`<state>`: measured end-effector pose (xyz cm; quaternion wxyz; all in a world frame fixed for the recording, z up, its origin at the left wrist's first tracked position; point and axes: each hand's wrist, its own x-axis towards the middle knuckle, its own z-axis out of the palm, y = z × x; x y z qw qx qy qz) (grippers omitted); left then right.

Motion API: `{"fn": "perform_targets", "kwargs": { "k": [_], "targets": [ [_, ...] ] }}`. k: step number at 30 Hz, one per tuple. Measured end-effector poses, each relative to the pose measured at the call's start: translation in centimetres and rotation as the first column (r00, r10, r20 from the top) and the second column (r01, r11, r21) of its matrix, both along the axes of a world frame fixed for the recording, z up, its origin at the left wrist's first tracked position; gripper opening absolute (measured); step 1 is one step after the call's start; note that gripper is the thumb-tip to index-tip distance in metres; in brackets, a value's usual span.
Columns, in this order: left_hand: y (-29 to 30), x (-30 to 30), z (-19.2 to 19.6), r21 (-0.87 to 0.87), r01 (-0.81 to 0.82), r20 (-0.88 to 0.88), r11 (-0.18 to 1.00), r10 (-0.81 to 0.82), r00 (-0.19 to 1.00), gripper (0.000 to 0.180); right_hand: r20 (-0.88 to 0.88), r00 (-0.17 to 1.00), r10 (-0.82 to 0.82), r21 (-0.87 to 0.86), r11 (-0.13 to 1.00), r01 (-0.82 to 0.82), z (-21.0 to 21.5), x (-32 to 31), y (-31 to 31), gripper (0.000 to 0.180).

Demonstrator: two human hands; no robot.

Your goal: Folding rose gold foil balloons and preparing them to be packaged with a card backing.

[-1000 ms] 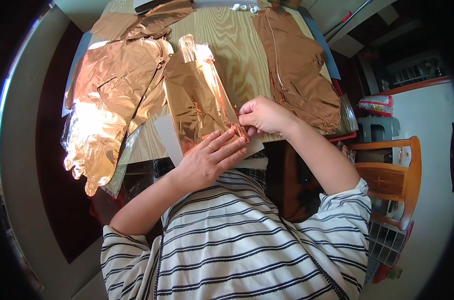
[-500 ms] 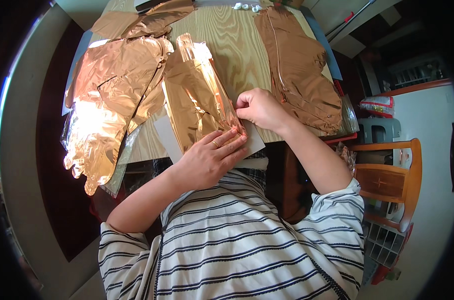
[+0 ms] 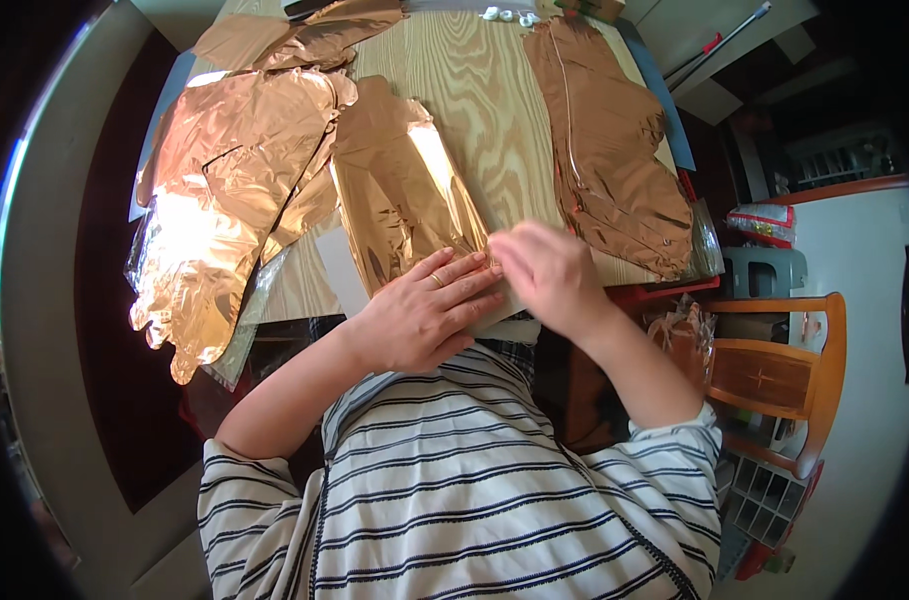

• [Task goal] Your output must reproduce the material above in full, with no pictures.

• [Task response]
`<state>`: measured end-effector pose (xyz cm; quaternion wxyz; all in a world frame fixed for the recording, z up, its origin at the left wrist's first tracked position; point and axes: each hand's wrist, its own x-axis towards the middle knuckle, its own z-axis out of the palm, y = z × x; x y z qw qx qy qz) (grippers omitted); left then right.

Motion API: `{"fn": "perform_targets", "kwargs": { "k": [_], "targets": [ [_, ...] ] }}`. k: step number at 30 Hz, one per tuple. Measured end-effector poses, each relative to the pose measured at the call's start: translation in centimetres and rotation as the first column (r00, r10, r20 from the top) and the second column (r01, r11, r21) of its matrix, both along the axes of a world frame fixed for the recording, z up, its origin at the left wrist's first tracked position; gripper opening absolute (measured); step 1 is one step after the call's start; note that gripper is the thumb-tip to index-tip distance in metres; in brackets, a value's usual span.
Columns, in this order: left_hand: y (-29 to 30), x (-30 to 30), z (-19.2 to 19.6), r21 (-0.87 to 0.87), r01 (-0.81 to 0.82), r20 (-0.88 to 0.88), r11 (-0.18 to 1.00), r10 (-0.81 to 0.82), r00 (-0.19 to 1.00), gripper (0.000 to 0.180); right_hand: r20 (-0.88 to 0.88), r00 (-0.17 to 1.00), r10 (-0.82 to 0.82), r21 (-0.87 to 0.86), r11 (-0.13 to 1.00), r01 (-0.82 to 0.82), z (-21.0 to 21.5), x (-32 to 31), y (-31 to 31), gripper (0.000 to 0.180).

Demonstrator: two human hands; no robot.

Your goal: Folding rose gold foil balloons and preparing them to be packaged with a card backing.

[-1000 ms] 
[-500 ms] 
[+0 ms] 

Output for the exercise is complete.